Wolfram Nolte sprach mit Rike Martin über ihr Leben als Selbstversorgerin und Liedermacherin in Gemeinschaft.von Wolfram Nolte, erschienen in Ausgabe #26/2014
Rike, du lebst in der Gemeinschaft »Schloss Tempelhof«. Wann hat dich die Leidenschaft für Gemeinschaft und Selbstversorgung zum ersten Mal so richtig gepackt?
Romantisch verträumte Vorstellungen von Selbstversorgung und Gemeinschaft führten mich als Sechzehnjährige 1974 aus dem Elternhaus direkt in die Landkommune. Meine Ausbildung war das Leben; mit großer Leidenschaft lernte ich Gärtnern, lebte mit Ziegen, Pferden, ja einem ganzen Zoo an Nutztieren, um meine neue Wahlfamilie mit Nahrung zu versorgen. Autarkie schien uns der Weg zu einer selbstgestalteten alternativen Gesellschaft zu sein, die eine neue Lebenskultur erschafft.
Mit welchen Herausforderungen saht ihr euch konfrontiert?
Gemeinsames Eigentum, freie Kommunikation, offene Beziehungen – die Werte, für die wir standen, brachten ihre Schattenseiten mit sich, und vor allem die Ohnmacht, damit umzugehen. Wir hatten kein »Forum«, keinen »Scott-Peck-Prozess« und keine Erfahrung darin, Kommunikation so zu gestalten, dass sie Klarheit und Nähe erzeugte. Voller jugendlicher Leidenschaft und Verwirklichungskraft stürzten wir uns in das Experiment Gemeinschaft. Das war vor vierzig Jahren – zu einer Zeit, in der gemeinschaftliches Zusammenleben und biologische Landwirtschaft noch am Rand der Gesellschaft stattfanden. Es gab die ersten Bioläden und 1987 mit dem Buschberghof den ersten Demeterhof in Deutschland, der die Idee der Selbstversorgung als CSA-Betrieb (gemeinschaftlich getragene Landwirtschaft) umsetzte.

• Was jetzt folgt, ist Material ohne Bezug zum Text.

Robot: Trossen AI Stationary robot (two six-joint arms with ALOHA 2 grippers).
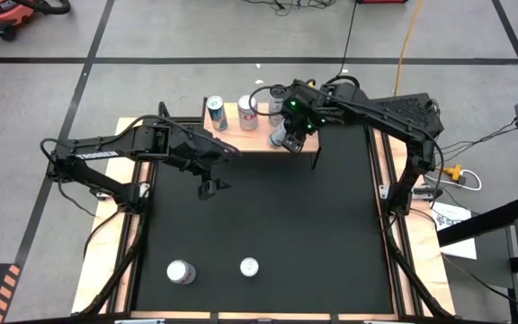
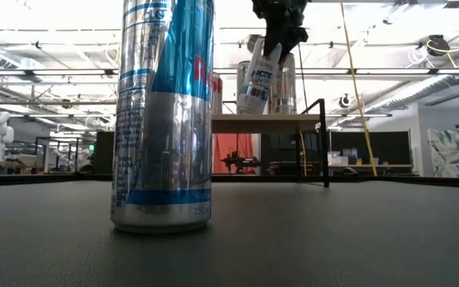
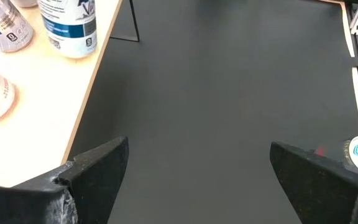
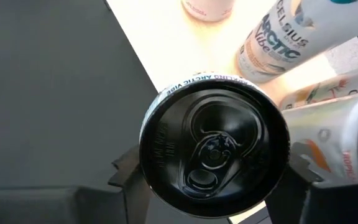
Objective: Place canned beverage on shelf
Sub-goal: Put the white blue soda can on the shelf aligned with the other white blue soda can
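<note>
- Right arm stretched from the table's right side toward the shelf (image 1: 241, 126), elbow raised, wrist bent down over the shelf's right end.
- Right gripper (image 1: 288, 135) clamped on a can (image 4: 214, 151), one finger on each side of the can's body.
- Held can seen tilted in the low view, top leaning toward the gripper, base near the shelf top; cannot tell whether the base touches the wood.
- Long axis of the held can running close to vertical, slightly off upright; black lid with pull tab facing straight into the right wrist camera.
- Held can located at the shelf's right end, just beside the cans already standing there.
- Blue-and-white can (image 1: 216, 113) upright on the shelf's left part; pink can (image 1: 248, 112) upright next to it, toward the shelf's middle.
- Left arm reaching from the table's left side, forearm roughly level, ending in front of the shelf.
- Left gripper (image 1: 209, 187) over the black mat (image 1: 259, 216) near the shelf's front edge, fingers wide apart, holding nothing.
- Two more cans upright on the mat, well apart from the shelf: silver can (image 1: 181, 272) and white can (image 1: 249, 266), side by side near the table's front edge.
</note>
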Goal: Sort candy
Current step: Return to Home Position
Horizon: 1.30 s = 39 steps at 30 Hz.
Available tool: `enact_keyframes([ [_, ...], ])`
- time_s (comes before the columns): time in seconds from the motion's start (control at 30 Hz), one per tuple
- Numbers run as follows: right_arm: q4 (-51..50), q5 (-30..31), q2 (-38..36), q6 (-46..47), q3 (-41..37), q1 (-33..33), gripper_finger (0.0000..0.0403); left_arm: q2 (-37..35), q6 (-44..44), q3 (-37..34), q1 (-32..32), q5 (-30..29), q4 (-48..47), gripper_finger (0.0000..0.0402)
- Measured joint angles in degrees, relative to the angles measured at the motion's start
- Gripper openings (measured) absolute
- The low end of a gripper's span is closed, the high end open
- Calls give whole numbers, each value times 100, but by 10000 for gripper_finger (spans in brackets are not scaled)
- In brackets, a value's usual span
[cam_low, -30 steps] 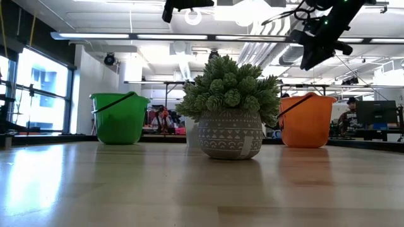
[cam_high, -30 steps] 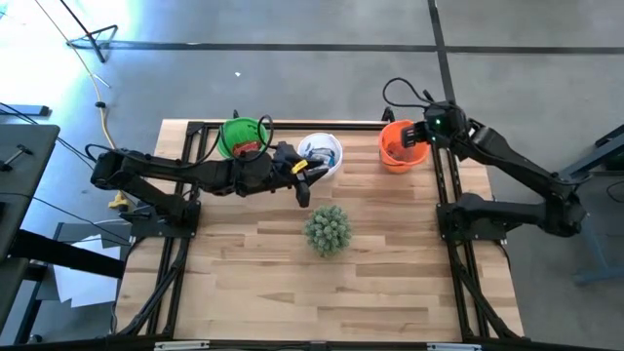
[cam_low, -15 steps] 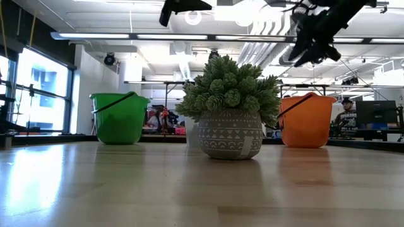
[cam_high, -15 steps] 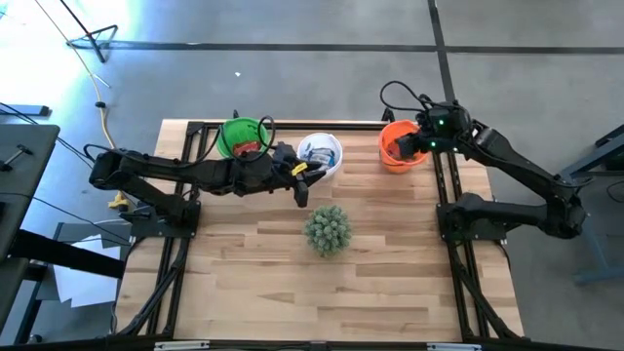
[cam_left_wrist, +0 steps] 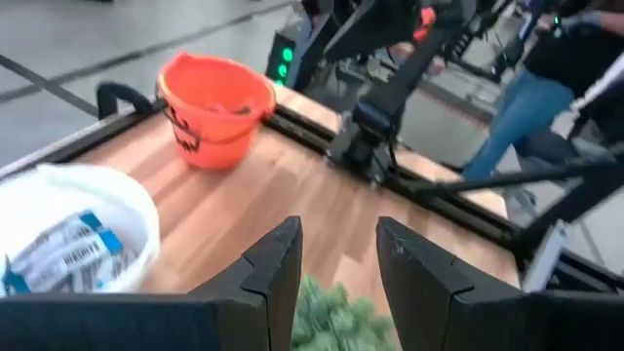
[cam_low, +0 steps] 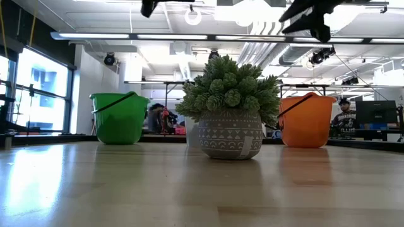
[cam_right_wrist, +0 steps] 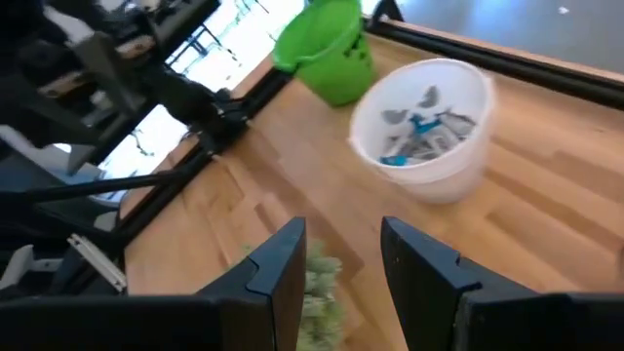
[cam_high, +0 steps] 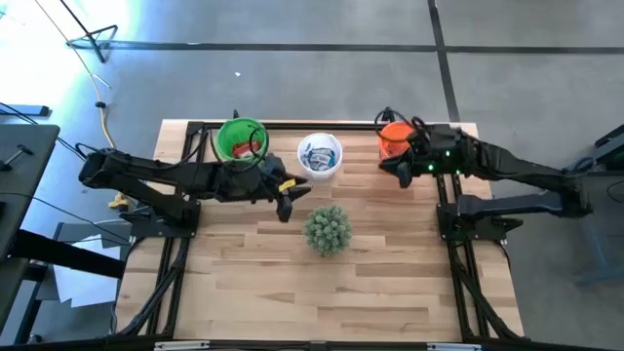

Wie ging dein Leben weiter?
Nach acht Jahren Landkommune wollte ich die Welt auch aus anderen Perspektiven kennenlernen, habe in einer Praxisgemeinschaft mitgewirkt, Seminare organisiert, lebte von Straßenmusik und vielen Jobs. Aber schon bald entdeckte ich meine alte Leidenschaft – das Gärtnern – wieder und stellte in verschiedenen Gemeinschaften fest, dass sich meine tiefe Verbindung zum Land, zur Erde, zu den Pflanzen immer weiter verstärkt hatte. Eine solche Liebesbeziehung geht in der profitorientierten Marktwirtschaft und im intensiven Anbau mit Maschinen leicht verloren. Gewerbliche Landwirtschaft mit anonymer Vermarktung interessierte mich nie. Nach meinem Empfinden gehören zu einem Hof die Menschen, die er ernährt. Die Landwirtschaft war schließlich ein wesentlicher Grund für mich, mit fünfzig Jahren noch einmal loszuziehen, um eine Gemeinschaft aufzubauen, die die Selbstversorgung auf ein gemeinsam finanzierbares Fundament und die geistige und soziale Verbindung in den Mittelpunkt stellt.
Wie bist du dann in der Gemeinschaft Schloss Tempelhof gelandet?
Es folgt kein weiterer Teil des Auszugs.